## Problem requirements
Give back exactly the lines of the entries below from the line with "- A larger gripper" to the line with "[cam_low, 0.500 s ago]", inclusive, and only those.

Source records
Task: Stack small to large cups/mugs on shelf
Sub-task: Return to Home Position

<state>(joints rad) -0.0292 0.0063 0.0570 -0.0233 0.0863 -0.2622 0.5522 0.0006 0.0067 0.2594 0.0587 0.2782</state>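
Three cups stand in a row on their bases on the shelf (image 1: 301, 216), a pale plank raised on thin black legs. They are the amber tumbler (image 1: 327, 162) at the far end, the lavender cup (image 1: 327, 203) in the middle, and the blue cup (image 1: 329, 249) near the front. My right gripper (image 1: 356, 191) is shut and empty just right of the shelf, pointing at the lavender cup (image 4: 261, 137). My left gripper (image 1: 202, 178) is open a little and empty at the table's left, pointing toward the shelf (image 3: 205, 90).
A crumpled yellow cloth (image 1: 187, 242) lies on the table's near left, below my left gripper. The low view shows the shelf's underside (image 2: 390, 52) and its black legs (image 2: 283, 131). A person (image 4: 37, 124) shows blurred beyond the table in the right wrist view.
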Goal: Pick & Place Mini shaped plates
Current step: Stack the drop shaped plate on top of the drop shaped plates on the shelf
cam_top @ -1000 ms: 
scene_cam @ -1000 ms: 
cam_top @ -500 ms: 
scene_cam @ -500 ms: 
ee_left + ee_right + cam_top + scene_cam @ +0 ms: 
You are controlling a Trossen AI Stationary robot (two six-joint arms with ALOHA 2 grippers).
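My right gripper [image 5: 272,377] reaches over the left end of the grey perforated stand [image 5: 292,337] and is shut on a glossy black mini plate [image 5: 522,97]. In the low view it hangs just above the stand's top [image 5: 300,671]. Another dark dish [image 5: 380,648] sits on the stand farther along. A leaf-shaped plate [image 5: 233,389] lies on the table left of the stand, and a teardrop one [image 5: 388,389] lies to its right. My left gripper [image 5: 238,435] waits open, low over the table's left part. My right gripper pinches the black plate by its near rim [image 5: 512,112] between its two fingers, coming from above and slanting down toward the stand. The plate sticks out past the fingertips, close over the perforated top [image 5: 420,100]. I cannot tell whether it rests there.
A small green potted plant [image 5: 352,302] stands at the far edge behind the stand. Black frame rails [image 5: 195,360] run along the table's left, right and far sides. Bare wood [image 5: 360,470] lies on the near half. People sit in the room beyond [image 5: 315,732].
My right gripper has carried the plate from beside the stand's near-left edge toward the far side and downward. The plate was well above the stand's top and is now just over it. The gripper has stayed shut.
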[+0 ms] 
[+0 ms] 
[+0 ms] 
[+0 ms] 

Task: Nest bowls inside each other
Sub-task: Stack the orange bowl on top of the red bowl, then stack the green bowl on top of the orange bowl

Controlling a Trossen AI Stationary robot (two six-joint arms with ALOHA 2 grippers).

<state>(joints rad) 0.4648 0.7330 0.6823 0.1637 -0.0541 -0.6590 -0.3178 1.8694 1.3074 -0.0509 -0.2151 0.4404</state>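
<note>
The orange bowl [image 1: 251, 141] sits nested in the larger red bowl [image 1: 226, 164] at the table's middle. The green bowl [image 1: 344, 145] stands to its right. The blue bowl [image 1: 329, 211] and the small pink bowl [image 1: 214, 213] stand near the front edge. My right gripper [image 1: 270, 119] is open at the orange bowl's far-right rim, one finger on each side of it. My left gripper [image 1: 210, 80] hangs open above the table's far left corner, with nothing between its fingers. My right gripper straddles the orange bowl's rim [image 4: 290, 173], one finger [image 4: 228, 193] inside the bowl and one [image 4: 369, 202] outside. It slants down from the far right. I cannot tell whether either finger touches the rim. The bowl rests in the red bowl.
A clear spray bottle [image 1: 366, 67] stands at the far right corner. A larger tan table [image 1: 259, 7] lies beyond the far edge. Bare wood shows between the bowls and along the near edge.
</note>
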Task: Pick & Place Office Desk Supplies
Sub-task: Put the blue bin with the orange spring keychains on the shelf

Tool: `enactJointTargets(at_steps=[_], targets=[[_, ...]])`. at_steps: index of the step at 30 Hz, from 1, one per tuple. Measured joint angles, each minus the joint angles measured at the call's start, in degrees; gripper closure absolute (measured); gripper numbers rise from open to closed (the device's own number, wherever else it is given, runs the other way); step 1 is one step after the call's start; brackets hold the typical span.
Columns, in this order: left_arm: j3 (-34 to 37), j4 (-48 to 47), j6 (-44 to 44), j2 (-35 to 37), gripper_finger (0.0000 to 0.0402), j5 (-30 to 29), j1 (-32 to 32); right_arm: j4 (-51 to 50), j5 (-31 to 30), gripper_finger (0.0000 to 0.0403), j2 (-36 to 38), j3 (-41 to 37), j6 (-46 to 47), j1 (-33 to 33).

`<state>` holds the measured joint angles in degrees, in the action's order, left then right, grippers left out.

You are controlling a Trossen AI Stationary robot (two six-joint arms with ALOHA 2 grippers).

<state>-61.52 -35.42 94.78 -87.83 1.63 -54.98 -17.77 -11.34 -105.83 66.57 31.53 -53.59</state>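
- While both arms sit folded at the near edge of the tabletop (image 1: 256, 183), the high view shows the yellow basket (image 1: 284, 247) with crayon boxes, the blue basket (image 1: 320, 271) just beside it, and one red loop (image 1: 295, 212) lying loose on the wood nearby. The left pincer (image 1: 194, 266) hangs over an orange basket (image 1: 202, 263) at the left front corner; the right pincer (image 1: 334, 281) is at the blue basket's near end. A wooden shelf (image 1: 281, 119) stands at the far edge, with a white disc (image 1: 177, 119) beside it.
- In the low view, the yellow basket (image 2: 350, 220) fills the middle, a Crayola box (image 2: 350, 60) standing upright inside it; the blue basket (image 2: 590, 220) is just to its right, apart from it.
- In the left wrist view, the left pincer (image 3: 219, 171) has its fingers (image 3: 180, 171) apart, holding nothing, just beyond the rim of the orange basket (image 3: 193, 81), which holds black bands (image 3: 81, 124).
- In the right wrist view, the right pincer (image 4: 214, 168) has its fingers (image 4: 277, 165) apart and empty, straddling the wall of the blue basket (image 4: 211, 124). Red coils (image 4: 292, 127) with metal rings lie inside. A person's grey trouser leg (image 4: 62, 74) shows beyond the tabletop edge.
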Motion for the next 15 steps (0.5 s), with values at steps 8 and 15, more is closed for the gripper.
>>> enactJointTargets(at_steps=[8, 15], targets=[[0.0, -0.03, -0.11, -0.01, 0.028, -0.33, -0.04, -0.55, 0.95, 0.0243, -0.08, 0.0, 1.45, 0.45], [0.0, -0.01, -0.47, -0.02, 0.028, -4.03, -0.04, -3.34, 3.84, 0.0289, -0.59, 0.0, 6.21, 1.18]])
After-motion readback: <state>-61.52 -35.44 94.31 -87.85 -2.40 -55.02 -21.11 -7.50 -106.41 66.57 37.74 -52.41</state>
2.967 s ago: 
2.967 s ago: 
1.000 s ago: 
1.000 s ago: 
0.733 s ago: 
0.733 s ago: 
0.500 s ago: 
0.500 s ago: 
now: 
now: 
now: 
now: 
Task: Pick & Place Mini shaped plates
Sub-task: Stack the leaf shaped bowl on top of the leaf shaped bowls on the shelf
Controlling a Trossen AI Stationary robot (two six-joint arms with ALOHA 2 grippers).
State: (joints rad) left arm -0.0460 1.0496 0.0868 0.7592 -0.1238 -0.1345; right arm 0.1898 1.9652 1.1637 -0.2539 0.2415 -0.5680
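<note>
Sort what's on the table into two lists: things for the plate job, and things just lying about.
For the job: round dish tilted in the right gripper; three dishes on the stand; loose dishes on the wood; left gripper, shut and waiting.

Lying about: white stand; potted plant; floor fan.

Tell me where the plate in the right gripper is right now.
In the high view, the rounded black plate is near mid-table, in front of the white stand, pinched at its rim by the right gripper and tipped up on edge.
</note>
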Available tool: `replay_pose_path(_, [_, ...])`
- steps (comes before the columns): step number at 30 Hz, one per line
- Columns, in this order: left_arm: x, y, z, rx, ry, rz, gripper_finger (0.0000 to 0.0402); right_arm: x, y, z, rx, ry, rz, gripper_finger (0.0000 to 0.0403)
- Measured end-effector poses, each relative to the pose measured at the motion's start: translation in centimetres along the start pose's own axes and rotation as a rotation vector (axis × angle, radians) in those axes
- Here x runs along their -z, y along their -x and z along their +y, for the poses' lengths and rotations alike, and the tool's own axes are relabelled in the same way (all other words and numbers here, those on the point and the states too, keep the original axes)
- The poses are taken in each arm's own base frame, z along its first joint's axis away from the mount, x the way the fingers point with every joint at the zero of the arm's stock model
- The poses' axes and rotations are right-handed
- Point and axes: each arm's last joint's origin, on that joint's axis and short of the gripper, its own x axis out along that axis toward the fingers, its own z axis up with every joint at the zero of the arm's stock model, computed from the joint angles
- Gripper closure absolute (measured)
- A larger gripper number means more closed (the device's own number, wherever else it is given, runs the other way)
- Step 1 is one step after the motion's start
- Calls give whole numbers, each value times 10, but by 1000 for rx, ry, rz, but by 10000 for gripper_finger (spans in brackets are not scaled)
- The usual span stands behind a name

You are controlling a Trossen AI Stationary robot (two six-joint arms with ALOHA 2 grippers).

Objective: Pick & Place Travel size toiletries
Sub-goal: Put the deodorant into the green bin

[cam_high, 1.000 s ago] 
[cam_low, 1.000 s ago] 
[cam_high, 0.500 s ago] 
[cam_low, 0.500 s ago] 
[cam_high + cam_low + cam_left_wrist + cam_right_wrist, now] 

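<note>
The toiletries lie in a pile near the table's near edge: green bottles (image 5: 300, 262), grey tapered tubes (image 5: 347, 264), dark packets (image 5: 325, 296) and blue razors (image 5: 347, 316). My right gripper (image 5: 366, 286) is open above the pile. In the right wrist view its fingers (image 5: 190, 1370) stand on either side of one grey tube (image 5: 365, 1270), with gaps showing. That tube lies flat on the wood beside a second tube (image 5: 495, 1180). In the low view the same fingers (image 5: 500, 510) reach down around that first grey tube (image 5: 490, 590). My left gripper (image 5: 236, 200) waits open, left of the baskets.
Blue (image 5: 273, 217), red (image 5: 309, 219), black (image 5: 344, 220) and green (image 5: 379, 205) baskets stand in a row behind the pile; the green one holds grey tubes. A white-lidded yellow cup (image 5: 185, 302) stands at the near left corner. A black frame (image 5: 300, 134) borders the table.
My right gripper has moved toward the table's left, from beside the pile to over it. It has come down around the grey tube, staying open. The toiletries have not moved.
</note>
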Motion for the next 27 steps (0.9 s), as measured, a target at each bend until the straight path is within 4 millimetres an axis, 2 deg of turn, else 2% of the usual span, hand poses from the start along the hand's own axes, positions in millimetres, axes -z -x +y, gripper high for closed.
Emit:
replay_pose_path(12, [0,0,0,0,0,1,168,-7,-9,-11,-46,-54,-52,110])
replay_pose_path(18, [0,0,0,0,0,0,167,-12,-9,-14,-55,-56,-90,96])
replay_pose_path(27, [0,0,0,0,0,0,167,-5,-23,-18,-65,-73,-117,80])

## Task answer
- A larger gripper number means more closed (the device's own number, wherever else it is given, runs the other way)
- Step 1 is one step after the motion's start
- Calls give whole numbers, each value times 10, but by 1000 for rx, ry, rz, but by 10000 for gripper_finger (spans in brackets are not scaled)
- The usual span stands behind a name

You are controlling a Trossen AI Stationary robot (two six-joint arms with ALOHA 2 grippers).

Objective: Pick & Place Travel size toiletries
Sub-goal: Put the deodorant into the green bin

[cam_high, 1.000 s ago] 
[cam_low, 1.000 s ago] 
[cam_high, 0.500 s ago] 
[cam_low, 0.500 s ago] 

What this exercise required is now done.